Dr. Saoirse Connor Desai
When do people that data has been “censored” from an evidence sample and how do they respond? The present work examines 1) how people generalize from a smaller sample that may have been subject to censoring, to a larger sample, 2) compares inferences based on different sample distributions, and 3) inferences with and without a censoring prompt. Participants sampled on-line quality ratings of a novel restaurant that followed several different distributions (e.g., bimodal, left-skewed), summarized in a frequency distribution figure.
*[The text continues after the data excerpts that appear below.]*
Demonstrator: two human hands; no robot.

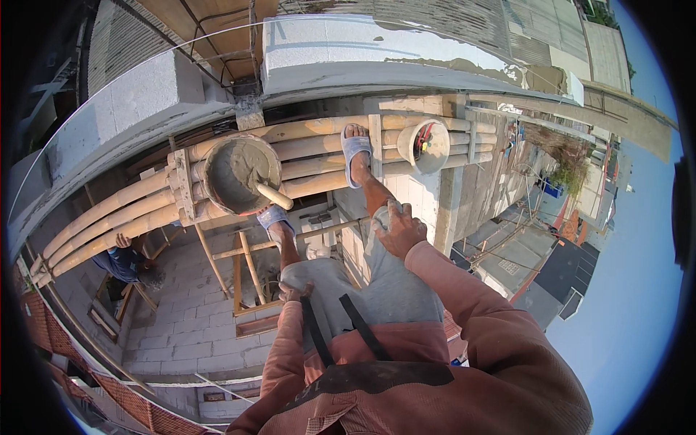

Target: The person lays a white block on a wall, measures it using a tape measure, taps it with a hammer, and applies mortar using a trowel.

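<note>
My right hand (400,229) rests on my right knee over the grey shorts, fingers spread and holding nothing. My left hand (294,291) lies against the side of my left thigh; its fingers are mostly hidden. In front of my left foot stands a round bucket (226,168) of wet grey mortar. A trowel (274,196) is stuck in the mortar, its pale handle reaching over the rim. A second, pale bucket (433,161) with red- and yellow-handled tools in it stands right of my right foot. My sandalled feet are on a platform of bamboo poles (313,168).
Ahead runs a pale block wall (319,51) with mortar smeared on its top at the right. Below left, another person (125,262) grips a bamboo pole by hand. Gaps around the platform drop to a lower block wall (196,319). Roofs (576,264) lie far below right.
</note>
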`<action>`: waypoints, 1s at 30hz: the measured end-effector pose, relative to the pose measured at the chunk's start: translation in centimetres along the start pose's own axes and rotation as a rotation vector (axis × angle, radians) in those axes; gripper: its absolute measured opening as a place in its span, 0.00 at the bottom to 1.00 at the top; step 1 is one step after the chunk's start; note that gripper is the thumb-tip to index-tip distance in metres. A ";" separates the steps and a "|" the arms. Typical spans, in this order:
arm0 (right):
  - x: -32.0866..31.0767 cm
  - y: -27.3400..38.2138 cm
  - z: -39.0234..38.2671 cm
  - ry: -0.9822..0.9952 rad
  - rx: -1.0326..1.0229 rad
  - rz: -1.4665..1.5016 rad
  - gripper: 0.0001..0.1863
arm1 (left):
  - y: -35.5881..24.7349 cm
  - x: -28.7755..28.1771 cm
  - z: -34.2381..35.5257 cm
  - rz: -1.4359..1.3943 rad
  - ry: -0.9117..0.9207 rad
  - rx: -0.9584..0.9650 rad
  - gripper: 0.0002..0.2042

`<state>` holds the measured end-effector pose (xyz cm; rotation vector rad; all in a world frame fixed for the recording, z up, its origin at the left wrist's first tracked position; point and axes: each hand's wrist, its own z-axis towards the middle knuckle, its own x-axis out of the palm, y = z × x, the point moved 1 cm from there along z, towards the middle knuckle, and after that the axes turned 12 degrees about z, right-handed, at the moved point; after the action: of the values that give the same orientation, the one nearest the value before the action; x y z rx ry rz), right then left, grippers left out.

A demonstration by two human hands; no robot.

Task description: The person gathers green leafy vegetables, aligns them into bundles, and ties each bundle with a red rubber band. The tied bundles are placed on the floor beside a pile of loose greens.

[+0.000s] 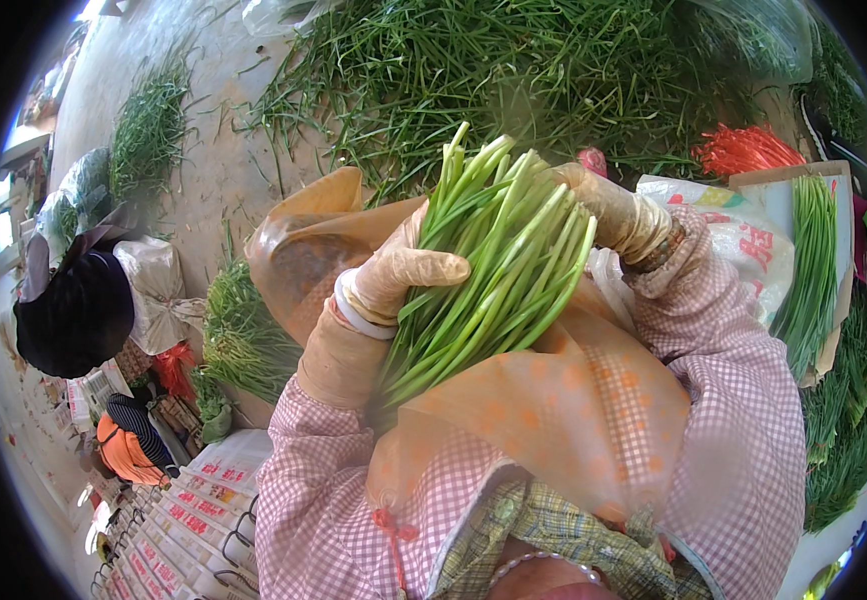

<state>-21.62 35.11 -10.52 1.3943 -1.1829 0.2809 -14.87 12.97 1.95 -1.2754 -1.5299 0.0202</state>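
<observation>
Now | chive bundle [488, 270] | clasped between hands: left [393, 275], right [608, 205]

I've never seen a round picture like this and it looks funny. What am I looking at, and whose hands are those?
The picture comes from a small camera worn on a person's head, looking down. Its lens sees very wide, so the picture is round and straight things bend near the edge.

The two hands belong to that person. They wear thin gloves and pink checked sleeves. The left hand and the right hand together grip a bunch of long green stalks, held over an orange apron.

On the ground ahead lies a big pile of loose stalks. To the right are red ties and a tidy row of stalks on cardboard. At the left another person works nearby.
</observation>
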 end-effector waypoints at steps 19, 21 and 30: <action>-0.5 1.6 -0.8 -0.176 -0.216 -0.310 0.11 | 2.0 -1.1 0.1 0.078 0.008 -0.154 0.43; 0.8 5.4 -1.3 -0.280 -0.196 -0.116 0.10 | 2.0 -0.7 0.2 0.078 0.031 -0.140 0.43; 9.0 10.9 0.9 0.274 -0.399 -0.732 0.26 | -0.7 1.4 -0.5 0.033 0.079 -0.140 0.46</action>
<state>-26.31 32.77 2.61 1.2866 -0.4173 -0.2646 -14.76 13.38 3.52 -1.3959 -1.4630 -0.1169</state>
They then constructed their own frequency distribution of a larger “population” of ratings and answered questions about the trustworthiness/believability of the initial sample. Participants were more likely to “fill in” missing data when the sample distribution observations were sparse (e.g., one-star ratings), or were inconsistent with priors about distribution shape. Human responses were compared with predictions of a computational model that reproduced the initial sample, a Bayesian model that assumed no censoring, a Bayesian “censoring” model, and a model that averages the empirical priors and initial observations. The averaging model performed best but did not capture responses in the sparse observation conditions. Results suggest people factor in both their prior distributional beliefs and observed sample data when generalizing from censored data.